A few weeks ago I picked out a book from my local Barnes and Noble titled We Were Liars. If you’re on the side of TikTok where book recommendations run rampant, you’ve probably heard a lot about this book. I had heard a multitude of positive reviews from my friends, and was told on countless occasions that the plot twist was going to leave me in utter shock. So I decided to read it, and it did not disappoint. 

This book by E. Lockheart was a lot deeper than I ever expected, and it covered some heavy topics such as guilt, self-love, and the pain of remembering. The plot of the book, the writer’s craft that makes this book so addicting, and the heavy symbolism that lies underneath the main themes of the text, are all individually interesting and make this book the fan-favorite that it is. Spoiler warning for anyone who has not read this book yet and is planning on it, since I will be revealing the “big twist” that gives this story its reputation and if it was as out-of-nowhere as everyone makes it out to be.
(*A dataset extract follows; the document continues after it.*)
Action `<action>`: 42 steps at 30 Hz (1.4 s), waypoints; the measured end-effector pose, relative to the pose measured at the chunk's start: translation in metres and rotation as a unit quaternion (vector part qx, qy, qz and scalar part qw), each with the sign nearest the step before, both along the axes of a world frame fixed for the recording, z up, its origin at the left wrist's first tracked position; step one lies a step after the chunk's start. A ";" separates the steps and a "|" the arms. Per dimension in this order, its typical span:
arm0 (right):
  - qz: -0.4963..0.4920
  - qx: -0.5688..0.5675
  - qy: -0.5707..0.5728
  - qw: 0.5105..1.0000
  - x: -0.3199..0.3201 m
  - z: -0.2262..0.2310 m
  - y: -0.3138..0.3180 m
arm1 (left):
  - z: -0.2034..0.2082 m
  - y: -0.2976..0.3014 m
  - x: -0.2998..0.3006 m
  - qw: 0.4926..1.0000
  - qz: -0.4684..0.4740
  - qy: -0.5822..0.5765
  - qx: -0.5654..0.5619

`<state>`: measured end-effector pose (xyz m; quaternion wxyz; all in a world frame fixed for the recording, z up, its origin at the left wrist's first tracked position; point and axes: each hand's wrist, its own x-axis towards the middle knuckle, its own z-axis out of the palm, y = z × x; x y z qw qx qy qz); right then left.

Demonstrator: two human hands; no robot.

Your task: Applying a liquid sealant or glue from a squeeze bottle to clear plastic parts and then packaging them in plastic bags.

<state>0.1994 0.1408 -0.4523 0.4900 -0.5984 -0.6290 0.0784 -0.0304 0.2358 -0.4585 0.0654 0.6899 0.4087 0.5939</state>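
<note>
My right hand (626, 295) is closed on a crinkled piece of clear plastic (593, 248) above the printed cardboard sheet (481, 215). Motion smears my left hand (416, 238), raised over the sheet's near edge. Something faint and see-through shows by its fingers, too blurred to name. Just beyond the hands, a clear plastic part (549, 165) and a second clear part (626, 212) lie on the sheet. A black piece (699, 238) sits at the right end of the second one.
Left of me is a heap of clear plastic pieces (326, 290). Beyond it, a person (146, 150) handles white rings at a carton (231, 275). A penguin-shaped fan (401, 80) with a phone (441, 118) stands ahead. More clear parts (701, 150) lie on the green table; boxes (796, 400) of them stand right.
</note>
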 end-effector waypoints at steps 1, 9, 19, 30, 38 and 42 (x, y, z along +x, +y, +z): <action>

We Were Liars follows the story of a girl named Cadence Sinclair Eastman, or Cady, and the summers she spends on a small family-owned island in Massachusetts. She goes to Beechwood every year with her grandparents, her mother, her aunts, and her cousins. While in Beechwood, Cady spends the majority with her two cousins Johnny and Mirren, and her aunt’s boyfriend’s nephew, Gat. The group calls themselves the Liars, and are inseparable every summer. Cady and Gat fall in love with each other over these summers, but have trouble keeping in touch for the remainder of the year. One day in their fifteenth summer, Cady is involved in an accident that gives her a traumatic brain injury and selective amnesia. She is not allowed back onto the island until she is seventeen, and when she returns, no one will tell her what has happened, claiming it was her mother’s wish. Cady spends the rest of the book trying to understand why her family is acting so differently around her, why she has a need to give away every prized possession of hers, and why she is only remembering fragments of the tragic summer she experienced.

It’s important to mention that Beechwood is owned by Cady’s grandma Tipper and grandpa Harris, and when Tipper dies, Harris’ three daughters try to win his affections so that they will get the rights to the island when he passes. Cady begins to remember how in summer fifteen, her mother and aunts were always fighting and tried to use their children as pawns in their games to win Harris’ favor. The children were sick and tired of the corrupt nature of their family, so one, drunken night, they decided to light their grandfather’s house on fire while the family is off of the island. They figure if there is nothing left for the daughter’s to fight over, their family will be normal. At the end of Cady’s seventeenth summer with her cousins, she begins to remember in a heartbreaking chapter how the childrens’ plan had gone terribly wrong. There were a multitude of mistakes made while setting the fire, one of them being that Cady lit the house up before warning her cousins so that they would have time to leave. Johnny, Mirren, and Gat all burned inside of the house that night, and the combination of smoke and burns that Cady got from trying to rescue them caused her amnesia and migraines. This means that all throughout summer seventeen, Cady was hallucinating that her cousins were really there, and she was spending time with their ghosts. Once Cady realizes this, she apologizes to them, and they remind her that they love her despite what happened. With that said, Mirren, Johnny, and Gat tell her that it’s too draining for them to stay with her any longer, and they must leave her for good. They jump into the ocean and swim away, never to be seen again.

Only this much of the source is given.